Однако своему новому приятелю, Фаддею Булгарину (впрочем, их знакомство продлилось недолго), странно сочетающему жизнелюбие с дидактикой, Боратынский отвечает — на какие-то неведомые нам укоры — вполне серьёзно:
Приятель строгий, ты не прав, Несправедливы толки злые: Друзья веселья и забав, Мы не повесы записные! По своеволию страстей Себе мы правил не слагали, Но пылкой жизнью юных дней, Пока дышалося, дышали <…>. Во имя лучших из богов, Во имя Вакха и Киприды, Мы пели счастье шалунов, Сердечно презря крикунов И их ревнивые обиды <…>.Тут всё в согласии с пушкинским восклицанием: Блажен, кто смолоду был молод, — но как скоро проходит эта блаженная пора!..

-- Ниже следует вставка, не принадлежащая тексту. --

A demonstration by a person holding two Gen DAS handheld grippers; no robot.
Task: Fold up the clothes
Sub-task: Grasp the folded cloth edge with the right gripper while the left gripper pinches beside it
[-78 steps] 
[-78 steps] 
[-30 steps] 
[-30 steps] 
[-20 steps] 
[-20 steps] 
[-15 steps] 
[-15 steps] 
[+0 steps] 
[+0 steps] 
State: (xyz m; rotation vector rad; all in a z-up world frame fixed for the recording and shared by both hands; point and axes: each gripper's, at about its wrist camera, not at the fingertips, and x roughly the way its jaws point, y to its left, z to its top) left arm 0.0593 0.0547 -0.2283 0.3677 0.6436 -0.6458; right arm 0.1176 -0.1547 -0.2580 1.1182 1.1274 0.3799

В душе больной от пищи многой, В душе усталой пламень гас, И за стаканом, в добрый час Застал нас как-то опыт строгой <…>.С его пера слетают лёгкие строки, предназначенные не для печати, а только для дружеских альбомов; он поёт пиры, где «за полной чашей круговой» можно «поговорить душой открытой»; поёт любовь земную:
<…> Люблю с красоткой записной На ложе неги и забвенья По воле шалости младой Разнообразить наслажденья.Блажен тот, кому дарует молодость своё пьянящее забвенье!..
Однако рядом и совсем другие стихи, элегические по настроению. Так, в альбом Павла Яковлева тем же летом 1821 года рукой Боратынского вписано двустишие:
Полуразрушенный, я сам себе не нужен И с девой в сладкий бой вступаю безоружен.С кем этот «сладкий бой»?.. не с Софьей ли Пономарёвой, салон которой они вновь усердно посещают вместе с Антоном Дельвигом, также сильно увлечённым ею?..
В том же альбоме Яковлева по соседству с двустишием другие записи, сделанные Боратынским, и они напрямую связаны с блестящей кокеткой:
«Яковлев, — сказала Софья Дмитриевна, — расположился жить в свете, как будто у себя дома, и позабыл, что жизнь пустое».
Ещё одна его запись на французском:
«Г-н Баратынский как-то за столом сказал, что он станет ухаживать за Мадам, когда волосы его побелеют, — записывает он свой разговор с Пономарёвой; — она отвечала: — Вы прежде будете пьяны, нежели белы». Беседа шла по-французски, и Софья Дмитриевна изящно играла словом, сказав это: «Monsieur, Vous serez plut^ot gris que blanc», ибо прилагательное gris в переводе значит серый, седой — и пьяный.